ForwardTacotron experience

I’ve been testing ForwardTacotron from this repo: and it works very well even with very long sentences. Basically you can feed whole paragraphs and you don’t get typical attention problems, such as stuttering.

FastTacotron replaces the attention mechanism of Tacotron with duration prediction from the FastSpeech paper. I believe that the transformer network used in FastSpeech paper is slow and produces subpar speech, but with Tacotron type network the speech quality is better and it’s really fast.
@erogol you may want to test this for TTS.

Thx for the link. We sometimes meet with those guys.

Regarding the model,

Their pronunciation quality is not on par with what we have with TTS. Also, even-though, you can set the speech speed with that architecture, it does not have the same level of control over the prosody since it only predicts duration and nothing about the level of emphasis per step.

Also the latest TTS models have no attention problem as well even for long sequences.

Do you have any numbers in terms of inference time comparison? As of my implementation below, I don’t really see a huge boost with that model.

I have a very similar model but the implementation is not merged to TTS. it is here if your are interested

Hello. I’m also very interested in any strategy that makes it more possible to run a decent TTS system on limited hardware (for intance, ARM devices).

MS’s FastSpeech paper seems to be very decent.

I’ve listened to the samples and it’s possible to argue that Mozilla’s demo sound better. However, it takes too long to generate sound and I’d rather have a not too great voice than no voice at all. If I try the usual local open source systems (espeak, maryTTS, flite) I see that they sound horrible. FastSpeech is much better than that.

@geneing 1) The WaveRNN vocoder version sound seems to be much better than the Griffin-Lim vocoder version. How long are the generating times compared? I want to use it with a low power with only the CPU. Is is possible?

  1. Is it possible to train another language using your implementation? How could I do it, is there a step by step instruction on how to do it somewhere?

Thanks for your great work!

@erogol There must be some way of chosing the ForwardTacotron (or other FastSpeech inpired implementations) when using Mozilla’s TTS. This could pave the way to use it on low power devices and voice assistants and pave the way for the “Open Web” and to more privacy. Are there other people at Mozilla that are concerned about the high requirements of the current Mozilla TTS implementations?

Hi, there!
I just recently stumbled across this pretty fresh paper AlignTTS, they claim to achieve 4.05 MOS(vs 3.88 on ForvardTacotron) and almost the same speed, thought it might be interesting to you. I’m curious, what kind of devices do you have in mind? :slight_smile:

TTS’s requirements are not high relative to the other alternatives.

You can train an TTS model + vocoder basically in total ~9 million parameters (Tacotron1 and ParallelWaveGAN) and these two can work in real-time even on CPU machines (I did not try Raspi and it is out of scope for now).
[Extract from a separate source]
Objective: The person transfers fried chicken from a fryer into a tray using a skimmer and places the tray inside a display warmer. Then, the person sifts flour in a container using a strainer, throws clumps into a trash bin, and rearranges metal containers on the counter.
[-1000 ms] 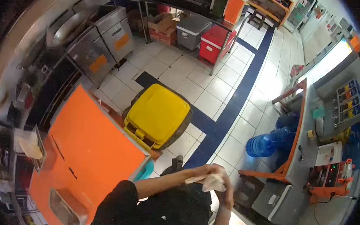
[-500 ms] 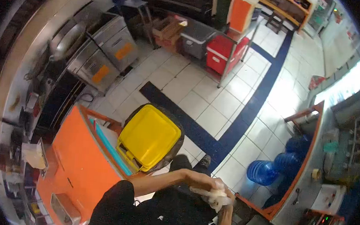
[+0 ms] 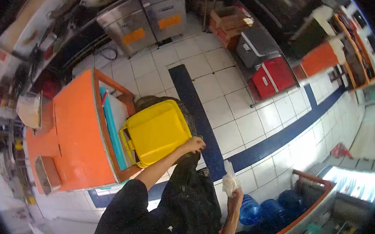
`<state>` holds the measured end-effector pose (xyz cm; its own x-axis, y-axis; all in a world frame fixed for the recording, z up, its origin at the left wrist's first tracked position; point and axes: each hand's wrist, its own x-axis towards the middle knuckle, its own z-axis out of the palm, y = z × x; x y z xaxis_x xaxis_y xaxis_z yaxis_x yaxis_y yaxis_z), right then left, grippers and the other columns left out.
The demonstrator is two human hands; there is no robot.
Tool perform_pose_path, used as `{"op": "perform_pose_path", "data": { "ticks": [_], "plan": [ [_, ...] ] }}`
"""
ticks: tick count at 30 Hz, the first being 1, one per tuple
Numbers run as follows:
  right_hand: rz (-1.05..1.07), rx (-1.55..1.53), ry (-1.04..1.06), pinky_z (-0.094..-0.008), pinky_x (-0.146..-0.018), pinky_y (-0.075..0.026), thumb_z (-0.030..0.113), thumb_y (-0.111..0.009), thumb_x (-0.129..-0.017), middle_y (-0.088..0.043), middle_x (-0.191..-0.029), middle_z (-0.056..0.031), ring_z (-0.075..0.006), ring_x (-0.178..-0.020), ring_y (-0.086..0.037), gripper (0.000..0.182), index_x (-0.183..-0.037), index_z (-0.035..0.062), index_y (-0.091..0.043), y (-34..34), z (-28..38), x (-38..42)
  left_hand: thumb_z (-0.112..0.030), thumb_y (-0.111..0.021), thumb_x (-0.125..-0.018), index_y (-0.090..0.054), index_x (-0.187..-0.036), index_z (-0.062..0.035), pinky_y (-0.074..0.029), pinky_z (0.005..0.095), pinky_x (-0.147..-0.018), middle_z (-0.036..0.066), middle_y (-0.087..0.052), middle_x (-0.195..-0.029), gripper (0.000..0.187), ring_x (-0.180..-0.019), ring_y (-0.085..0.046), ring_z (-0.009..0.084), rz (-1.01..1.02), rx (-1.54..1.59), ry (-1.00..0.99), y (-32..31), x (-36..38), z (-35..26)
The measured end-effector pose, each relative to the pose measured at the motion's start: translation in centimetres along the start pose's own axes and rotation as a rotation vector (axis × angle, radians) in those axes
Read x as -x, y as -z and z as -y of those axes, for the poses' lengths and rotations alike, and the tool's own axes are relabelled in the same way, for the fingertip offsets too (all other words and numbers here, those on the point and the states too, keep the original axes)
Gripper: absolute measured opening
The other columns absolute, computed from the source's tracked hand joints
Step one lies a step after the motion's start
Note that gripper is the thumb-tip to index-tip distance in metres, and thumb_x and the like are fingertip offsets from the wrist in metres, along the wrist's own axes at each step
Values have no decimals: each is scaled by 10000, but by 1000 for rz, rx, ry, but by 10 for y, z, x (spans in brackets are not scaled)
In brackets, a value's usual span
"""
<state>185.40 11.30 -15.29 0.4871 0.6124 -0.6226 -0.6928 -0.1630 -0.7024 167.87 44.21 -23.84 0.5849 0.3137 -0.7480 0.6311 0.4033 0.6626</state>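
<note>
My left hand [image 3: 194, 145] is at the right edge of the yellow bin lid [image 3: 159, 134], its fingers curled; whether they grip the rim is too small to tell. The lid lies closed over a bin wrapped in a dark bag [image 3: 189, 117]. In my right hand [image 3: 236, 195] is a crumpled whitish plastic bag [image 3: 230, 181], held out to the right of my legs with its top sticking up. What the bag contains cannot be made out.
An orange counter [image 3: 79, 126] stands left of the bin. Blue water bottles [image 3: 250, 211] lie at the lower right beside an orange-edged table [image 3: 295, 226]. Farther off are a red cooler [image 3: 273, 77], a grey cooler [image 3: 257, 47] and steel cabinets [image 3: 128, 26].
My hands, together at the whitish bag before, have separated. The left has moved to the bin lid's edge, while the right keeps the bag. The view has turned and shifted.
</note>
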Motion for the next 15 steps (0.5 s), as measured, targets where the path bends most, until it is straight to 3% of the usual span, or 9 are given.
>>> {"op": "perform_pose_path", "data": {
  "ticks": [2, 4, 6, 8, 9, 10, 13, 14, 15],
  "plan": [
    [-83, 265, 33, -292, -713, -503, 171, -546, -850, -612, -981, -105, -194, -856, -616, 366, -1152, -35, -522, 30, -8, -33, -228, -572, -798, -625, -1075, -83, -533, 435, -728, 150, -596, -1168, 317, -990, -628, 287, -330, -609, -64, 36, -12, -7],
    [-247, 381, 28, -269, -515, -436, 121, -556, -861, -532, -693, -46, -133, -587, -510, 133, -800, 6, -531, 41, -5, -51, -172, -564, -769, -635, -1048, -69, -494, 507, -771, 159, -618, -1119, 306, -1017, -604, 350, -485, -779, -184, 56, -77, 56],
    [-351, 625, 139, -257, -494, -391, 134, -603, -847, -522, -665, -29, -118, -580, -472, 184, -736, 12, -521, 49, -9, -67, -182, -567, -776, -626, -1063, -65, -475, 525, -780, 146, -619, -1119, 315, -1006, -605, 346, -319, -896, 93, 68, -86, 67],
    [-302, 745, 37, -291, -509, -383, 154, -622, -847, -550, -690, -35, -125, -595, -468, 191, -756, -3, -559, -14, 21, -71, -177, -555, -777, -622, -1058, -55, -478, 522, -768, 142, -621, -1088, 313, -975, -612, 347, -338, -963, 151, 76, -85, 83],
    [-203, 937, 0, -257, -590, -459, 218, -584, -885, -597, -853, -53, -123, -716, -559, 220, -958, 12, -555, 0, 13, -88, -196, -540, -789, -609, -993, -53, -486, 498, -695, 137, -624, -1031, 258, -878, -630, 336, -381, -1071, 44, 74, -77, 85],
    [-163, 920, 41, -253, -603, -467, 227, -578, -879, -613, -869, -60, -131, -740, -573, 240, -986, 13, -564, 9, 0, -105, -214, -524, -801, -597, -928, -52, -494, 474, -623, 132, -627, -973, 219, -782, -648, 324, -435, -1183, -67, 75, -68, 84],
    [-38, 1094, 69, -273, -636, -478, 234, -597, -848, -620, -888, -77, -146, -790, -587, 305, -1033, -8, -580, -50, 3, -134, -226, -527, -804, -600, -920, -77, -488, 496, -643, 112, -627, -922, 203, -810, -646, 312, -591, -975, -225, 75, -35, 71],
    [90, 864, 126, -272, -643, -476, 205, -610, -836, -631, -923, -79, -141, -788, -585, 287, -1045, 10, -585, -83, 4, -132, -252, -543, -805, -596, -938, -77, -456, 579, -658, 103, -613, -1026, 227, -831, -641, 335, -667, -880, -242, 76, -24, 75],
    [118, 858, 132, -272, -643, -476, 205, -610, -836, -631, -923, -79, -141, -788, -585, 287, -1045, 10, -585, -87, -1, -129, -252, -543, -805, -596, -938, -77, -456, 579, -658, 103, -613, -1026, 227, -831, -641, 335, -692, -884, -230, 80, -9, 78]
  ]
}}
Forward Tacotron does not give you a huge boost since it is a very large model and if we mention the model in MS’s paper, it uses transformer modules which are quite expensive to run. So being that large, this model is a larger foot print in memory.

I’d suggest comparing models one-to-one before saying anything further. If you already did that please share your numbers.

And if you are willing to, please don’t hesitate to contribute these new models to Mozilla TTS. I can help along the way but TTS is mostly a single man project and I only have 2 hands :slight_smile:


AlignTTS looks promising

At this point some praise for a change: Thank you very much for all the work you have done and will do for making a TTS system available “to everyone”. I would like to contribute in the future, but still the learning curve is steep :slight_smile:

I’ve tried to read the paper. It seems interesting, but I lack the knowledge in this area. Do you know if there is code available? I couldn’t find any.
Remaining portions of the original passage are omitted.